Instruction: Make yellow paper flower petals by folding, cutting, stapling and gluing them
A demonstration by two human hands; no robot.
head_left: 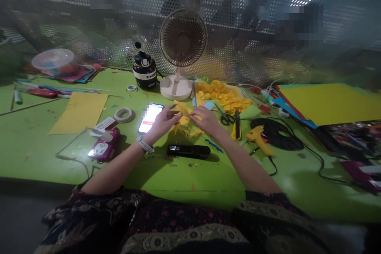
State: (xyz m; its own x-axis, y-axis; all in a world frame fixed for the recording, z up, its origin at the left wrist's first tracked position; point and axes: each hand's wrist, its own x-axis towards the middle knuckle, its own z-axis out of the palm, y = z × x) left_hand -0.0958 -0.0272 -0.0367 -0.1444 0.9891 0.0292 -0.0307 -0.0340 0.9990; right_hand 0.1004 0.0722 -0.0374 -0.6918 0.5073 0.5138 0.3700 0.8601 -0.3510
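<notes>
Between my two hands is a piece of yellow paper point(182, 108), folded or cut in a petal-like shape. My left hand point(165, 121) closes on its left side, thumb towards the fingers. Fingers of my right hand point(206, 120) pinch its right edge. More yellow paper pieces point(193, 130) lie on the table just below the hands. A black stapler point(188, 151) rests in front of them, nearer to me. Left of my left hand lies a lit phone point(151, 118). Behind my right hand is a heap of yellow paper petals point(222, 94).
A fan point(177, 87) and a dark bottle point(144, 72) stand at the back. Scissors point(227, 118), a yellow cutter point(236, 127) and a glue gun point(261, 141) with its cable lie right. Tape point(123, 114), a purple power strip point(104, 146) and yellow paper point(79, 112) lie left. Coloured sheets point(330, 103) are far right.
</notes>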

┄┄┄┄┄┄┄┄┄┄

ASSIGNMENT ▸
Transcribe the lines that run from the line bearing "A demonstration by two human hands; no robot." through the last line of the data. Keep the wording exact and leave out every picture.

OUTPUT FOR THIS EXERCISE ▸
A demonstration by two human hands; no robot.
head_left: 
State: (xyz m; its own x-axis, y-axis; all in a world frame fixed for the recording, z up, its origin at the left wrist's first tracked position; point and axes: each hand's wrist, its own x-axis towards the middle knuckle, its own z-axis out of the palm, y = z × x) left_hand -0.0958 -0.0272 -0.0367 -0.1444 0.9891 0.0292 -0.0307 -0.0340 0.9990; right_hand 0.1004 0.0722 -0.0374 -0.6918 0.5073 0.5138 0.3700 0.8601 -0.3510
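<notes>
Between my two hands is a piece of yellow paper point(182, 108), folded or cut in a petal-like shape. My left hand point(165, 121) closes on its left side, thumb towards the fingers. Fingers of my right hand point(206, 120) pinch its right edge. More yellow paper pieces point(193, 130) lie on the table just below the hands. A black stapler point(188, 151) rests in front of them, nearer to me. Left of my left hand lies a lit phone point(151, 118). Behind my right hand is a heap of yellow paper petals point(222, 94).
A fan point(177, 87) and a dark bottle point(144, 72) stand at the back. Scissors point(227, 118), a yellow cutter point(236, 127) and a glue gun point(261, 141) with its cable lie right. Tape point(123, 114), a purple power strip point(104, 146) and yellow paper point(79, 112) lie left. Coloured sheets point(330, 103) are far right.
</notes>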

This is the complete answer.